*INSTRUCTIONS TO FOLLOW*: Please repeat the lines of the material below exactly, starting with the one that contains "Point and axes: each" and ending with the last.

*DATASET SECTION*:
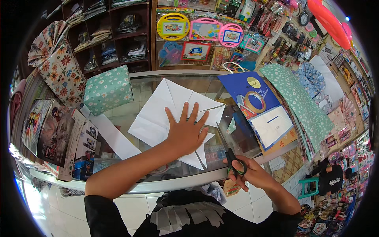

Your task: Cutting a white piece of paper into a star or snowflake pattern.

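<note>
My left hand (186,130) lies flat with its fingers spread on a folded sheet of white paper (157,106) on the glass counter. The paper has creases and slits, with pointed flaps at its right and lower edges. My right hand (248,171) grips black-handled scissors (226,145) just right of the paper, the blades pointing up and left. The blades look closed or nearly so. A white paper strip (115,136) lies to the left of the sheet, and a small patterned scrap (231,125) lies beyond the scissor blades.
A green daisy-wrapped box (108,89) and a floral wrapped package (63,71) stand left, above printed boxes (56,133). At right lie a blue gift bag (242,86), a tape roll (255,101) and patterned wrapping sheets (299,109). A person (331,179) is by a green stool (308,188).
</note>
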Available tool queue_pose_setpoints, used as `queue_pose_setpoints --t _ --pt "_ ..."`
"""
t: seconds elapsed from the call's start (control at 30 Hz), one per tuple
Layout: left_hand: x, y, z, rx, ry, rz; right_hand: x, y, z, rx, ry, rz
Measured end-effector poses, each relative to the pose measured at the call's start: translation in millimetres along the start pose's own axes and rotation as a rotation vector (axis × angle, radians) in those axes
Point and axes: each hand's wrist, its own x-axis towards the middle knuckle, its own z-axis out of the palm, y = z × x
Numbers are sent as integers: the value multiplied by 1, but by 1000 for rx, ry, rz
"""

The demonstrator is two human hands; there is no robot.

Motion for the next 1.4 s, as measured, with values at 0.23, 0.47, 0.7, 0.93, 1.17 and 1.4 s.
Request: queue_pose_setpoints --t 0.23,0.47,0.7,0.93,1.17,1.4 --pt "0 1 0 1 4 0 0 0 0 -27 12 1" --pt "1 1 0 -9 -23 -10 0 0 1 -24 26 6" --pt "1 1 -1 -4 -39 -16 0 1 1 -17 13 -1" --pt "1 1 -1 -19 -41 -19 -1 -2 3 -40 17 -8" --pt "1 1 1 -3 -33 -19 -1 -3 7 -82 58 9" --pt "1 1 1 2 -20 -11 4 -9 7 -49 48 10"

*REPLY TO THE EXERCISE*:
Point and axes: each hand's wrist, its own x-axis towards the middle knuckle, its own z-axis out of the palm, y = z × x
Numbers are sent as integers: the value multiplied by 1, but by 1000 for rx, ry, rz
"""

The demonstrator is two human hands; there is no robot.

Motion for the next 1.4 s, as measured, with values at 0.23, 0.47, 0.7, 0.93, 1.17 and 1.4 s.
Request: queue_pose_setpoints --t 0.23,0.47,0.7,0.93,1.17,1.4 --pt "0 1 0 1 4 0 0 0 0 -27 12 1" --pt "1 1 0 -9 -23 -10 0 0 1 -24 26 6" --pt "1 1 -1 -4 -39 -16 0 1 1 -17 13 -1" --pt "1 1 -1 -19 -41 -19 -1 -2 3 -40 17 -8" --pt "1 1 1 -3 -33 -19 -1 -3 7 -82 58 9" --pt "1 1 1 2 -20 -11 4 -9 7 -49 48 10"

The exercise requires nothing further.